Bud Moan receives a kiss from Wetaskiwin Legion Branch 86 president Gloria Rodgers before receiving his medal for his long-term participation with the legion's colour party.
As we celebrate National Volunteer Week, those who volunteered to make the ultimate sacrifice to protect our country, were honoured for their continued service to their community.
The Wetaskiwin Royal Canadian Legion Branch 86 held their annual awards night and banquet last Saturday night at the Memorial Arts Centre in Wetaskiwin.
“National Volunteer Week (recognizes individuals) who give free of their time to make better the lives of others,” said Mayor Bill Elliot, who brought greetings on behalf of the Wetaskiwin City Council.

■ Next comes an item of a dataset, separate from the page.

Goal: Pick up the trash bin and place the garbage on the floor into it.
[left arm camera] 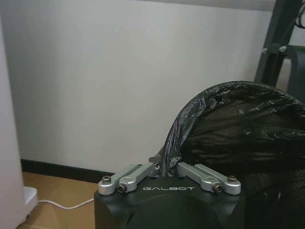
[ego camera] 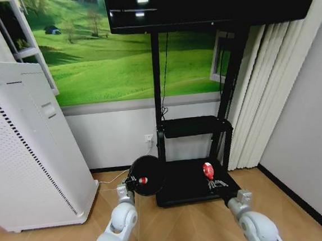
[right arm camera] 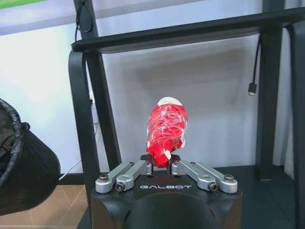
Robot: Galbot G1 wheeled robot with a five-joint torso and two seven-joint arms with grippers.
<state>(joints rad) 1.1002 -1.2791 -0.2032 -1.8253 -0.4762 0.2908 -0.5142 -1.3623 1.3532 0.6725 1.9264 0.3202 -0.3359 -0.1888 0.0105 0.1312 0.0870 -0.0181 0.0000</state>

“Our veterans are the ultimate volunteers, whose commitment and sacrifice will never be forgotten,” Elliot added. In his speech, Elliot highlighted some of the important work the legion members do in the community, including the annual Remembrance Day ceremony and poppy campaign.“[These events] speak volumes on how important the legion is to the community,” he said.
Brenda Shantz, Wetaskiwin county councillor, said that because of the dedication and service to their country by all the brave men and women who have served with the Canadian Military Service, all Canadians can be proud of the country they call home.“The work you do makes our communities a better place to live,” she said.

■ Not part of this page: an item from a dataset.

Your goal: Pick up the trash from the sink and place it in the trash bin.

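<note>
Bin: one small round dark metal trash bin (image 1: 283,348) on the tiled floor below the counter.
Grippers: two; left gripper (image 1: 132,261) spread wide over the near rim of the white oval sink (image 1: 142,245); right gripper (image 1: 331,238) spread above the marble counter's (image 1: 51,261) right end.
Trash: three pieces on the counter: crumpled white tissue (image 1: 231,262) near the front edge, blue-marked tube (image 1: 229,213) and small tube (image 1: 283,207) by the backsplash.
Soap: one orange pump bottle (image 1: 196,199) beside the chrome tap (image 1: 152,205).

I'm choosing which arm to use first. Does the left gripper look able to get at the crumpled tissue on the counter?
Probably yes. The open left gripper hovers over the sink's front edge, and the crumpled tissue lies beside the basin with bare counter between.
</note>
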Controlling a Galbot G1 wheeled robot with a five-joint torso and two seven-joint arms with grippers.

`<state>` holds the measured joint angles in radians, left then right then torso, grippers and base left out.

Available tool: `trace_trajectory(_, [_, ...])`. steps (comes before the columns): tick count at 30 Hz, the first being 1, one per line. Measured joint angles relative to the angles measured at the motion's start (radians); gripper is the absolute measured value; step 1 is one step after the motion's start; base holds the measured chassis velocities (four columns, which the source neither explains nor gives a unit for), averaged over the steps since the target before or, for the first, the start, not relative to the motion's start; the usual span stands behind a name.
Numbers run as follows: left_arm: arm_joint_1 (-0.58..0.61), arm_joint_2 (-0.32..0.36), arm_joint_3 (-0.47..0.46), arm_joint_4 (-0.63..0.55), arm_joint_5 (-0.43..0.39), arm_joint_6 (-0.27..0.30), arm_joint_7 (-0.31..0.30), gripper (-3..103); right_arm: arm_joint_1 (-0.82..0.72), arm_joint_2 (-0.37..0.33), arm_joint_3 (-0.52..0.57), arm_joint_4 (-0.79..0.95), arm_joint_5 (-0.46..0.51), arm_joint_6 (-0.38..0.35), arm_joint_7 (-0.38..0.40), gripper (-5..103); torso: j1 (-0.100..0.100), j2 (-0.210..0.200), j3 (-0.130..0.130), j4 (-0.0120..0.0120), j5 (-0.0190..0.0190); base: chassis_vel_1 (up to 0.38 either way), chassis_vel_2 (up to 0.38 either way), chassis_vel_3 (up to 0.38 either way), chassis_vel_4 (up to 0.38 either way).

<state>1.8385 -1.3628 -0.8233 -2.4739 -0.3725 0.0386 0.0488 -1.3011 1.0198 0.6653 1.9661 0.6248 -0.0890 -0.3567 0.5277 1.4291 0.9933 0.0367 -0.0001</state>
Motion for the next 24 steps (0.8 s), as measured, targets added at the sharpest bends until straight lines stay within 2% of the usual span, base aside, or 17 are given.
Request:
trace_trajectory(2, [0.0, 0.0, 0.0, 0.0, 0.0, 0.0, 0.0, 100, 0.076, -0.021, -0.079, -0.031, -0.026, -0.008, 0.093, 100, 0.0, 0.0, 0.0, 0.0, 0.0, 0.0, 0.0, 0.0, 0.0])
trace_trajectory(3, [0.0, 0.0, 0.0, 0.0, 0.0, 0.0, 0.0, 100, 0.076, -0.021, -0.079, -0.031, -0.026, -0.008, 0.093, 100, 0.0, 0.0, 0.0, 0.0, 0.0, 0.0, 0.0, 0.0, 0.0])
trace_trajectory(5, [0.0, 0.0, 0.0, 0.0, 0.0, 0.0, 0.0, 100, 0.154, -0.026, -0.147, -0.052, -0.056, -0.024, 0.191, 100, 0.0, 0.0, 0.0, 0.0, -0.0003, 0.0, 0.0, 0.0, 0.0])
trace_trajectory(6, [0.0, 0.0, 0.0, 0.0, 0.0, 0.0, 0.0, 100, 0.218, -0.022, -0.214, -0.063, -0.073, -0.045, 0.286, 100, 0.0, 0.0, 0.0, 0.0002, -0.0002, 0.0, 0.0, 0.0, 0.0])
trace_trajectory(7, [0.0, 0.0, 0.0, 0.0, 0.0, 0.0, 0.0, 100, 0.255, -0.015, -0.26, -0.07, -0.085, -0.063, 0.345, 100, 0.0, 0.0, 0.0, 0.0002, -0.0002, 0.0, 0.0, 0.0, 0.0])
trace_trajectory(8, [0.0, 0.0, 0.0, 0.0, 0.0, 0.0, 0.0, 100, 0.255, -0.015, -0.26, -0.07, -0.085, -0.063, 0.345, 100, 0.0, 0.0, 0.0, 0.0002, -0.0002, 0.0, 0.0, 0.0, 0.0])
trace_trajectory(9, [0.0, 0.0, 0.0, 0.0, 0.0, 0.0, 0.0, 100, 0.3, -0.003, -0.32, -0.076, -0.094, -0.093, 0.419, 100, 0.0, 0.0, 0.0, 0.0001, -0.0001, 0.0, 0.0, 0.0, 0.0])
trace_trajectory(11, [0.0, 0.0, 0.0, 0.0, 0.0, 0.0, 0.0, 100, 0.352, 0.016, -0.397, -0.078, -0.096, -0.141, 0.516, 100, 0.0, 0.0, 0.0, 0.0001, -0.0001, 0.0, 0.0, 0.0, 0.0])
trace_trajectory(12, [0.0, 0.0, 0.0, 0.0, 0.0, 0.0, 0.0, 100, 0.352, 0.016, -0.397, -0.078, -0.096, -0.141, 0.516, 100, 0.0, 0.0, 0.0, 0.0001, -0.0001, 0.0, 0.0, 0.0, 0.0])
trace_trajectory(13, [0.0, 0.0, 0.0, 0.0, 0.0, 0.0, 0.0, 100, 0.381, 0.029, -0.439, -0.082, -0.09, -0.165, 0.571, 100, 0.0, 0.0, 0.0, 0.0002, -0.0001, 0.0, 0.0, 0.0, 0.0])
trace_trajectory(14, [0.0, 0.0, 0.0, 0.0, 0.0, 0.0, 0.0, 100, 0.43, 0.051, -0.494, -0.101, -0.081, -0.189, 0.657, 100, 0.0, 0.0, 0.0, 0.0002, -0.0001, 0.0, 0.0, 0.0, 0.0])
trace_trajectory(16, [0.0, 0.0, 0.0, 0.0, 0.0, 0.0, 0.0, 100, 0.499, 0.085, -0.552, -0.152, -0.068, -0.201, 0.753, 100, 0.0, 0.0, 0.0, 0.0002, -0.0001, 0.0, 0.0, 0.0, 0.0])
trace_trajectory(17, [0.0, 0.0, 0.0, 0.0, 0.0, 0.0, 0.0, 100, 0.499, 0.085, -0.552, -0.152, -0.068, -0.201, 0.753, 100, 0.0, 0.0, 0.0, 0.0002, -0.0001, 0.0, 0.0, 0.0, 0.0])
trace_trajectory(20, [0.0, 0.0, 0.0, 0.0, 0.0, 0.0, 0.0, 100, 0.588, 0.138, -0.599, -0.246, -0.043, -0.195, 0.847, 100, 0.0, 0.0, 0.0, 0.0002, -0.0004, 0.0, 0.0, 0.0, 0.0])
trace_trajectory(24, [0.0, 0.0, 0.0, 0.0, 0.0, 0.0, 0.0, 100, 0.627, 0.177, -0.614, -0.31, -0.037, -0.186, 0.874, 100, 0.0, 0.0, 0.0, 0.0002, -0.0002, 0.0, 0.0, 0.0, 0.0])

Also honoured that evening, were the members of the Wetaskiwin Ladies Auxiliary.
“Without the work you do, we wouldn’t be able to meet all of our goals and objectives,” said Wetaskiwin Legion branch president, Gloria Rodgers. In her remarks to the audience, Rodgers said that the legion members are like a family.
“We have our good days, sad days, and bad days but we bury the hatchet and move on, because that’s what families do,” she said. Rodgers and Legion District Commander, Hugh Greene, presented a special Aboriginal medal to three women from Hobbema whose husbands had served their country in World War II.
Ester Potts, Dorothy Potts and Betty Potts received a standing ovation from the crowd as they were escorted to receive their medals.
One of the most moving and heartfelt moments of the evening came with the presentation of the Lifetime Legion Member. The recipient of this presentation went to long-time Wetaskiwin legion member Roy Foster. Foster currently serves as public and information officer with Branch 86. He first joined the military in 1943. He spent his career with the Canadian military training, flying and working on various types of aircraft at bases across the country.
“You know what this means? You’ll never pay dues again,” joked Greene as he presented Foster with certificate and medal. Legionaire of the Year was presented to Terri Morrow.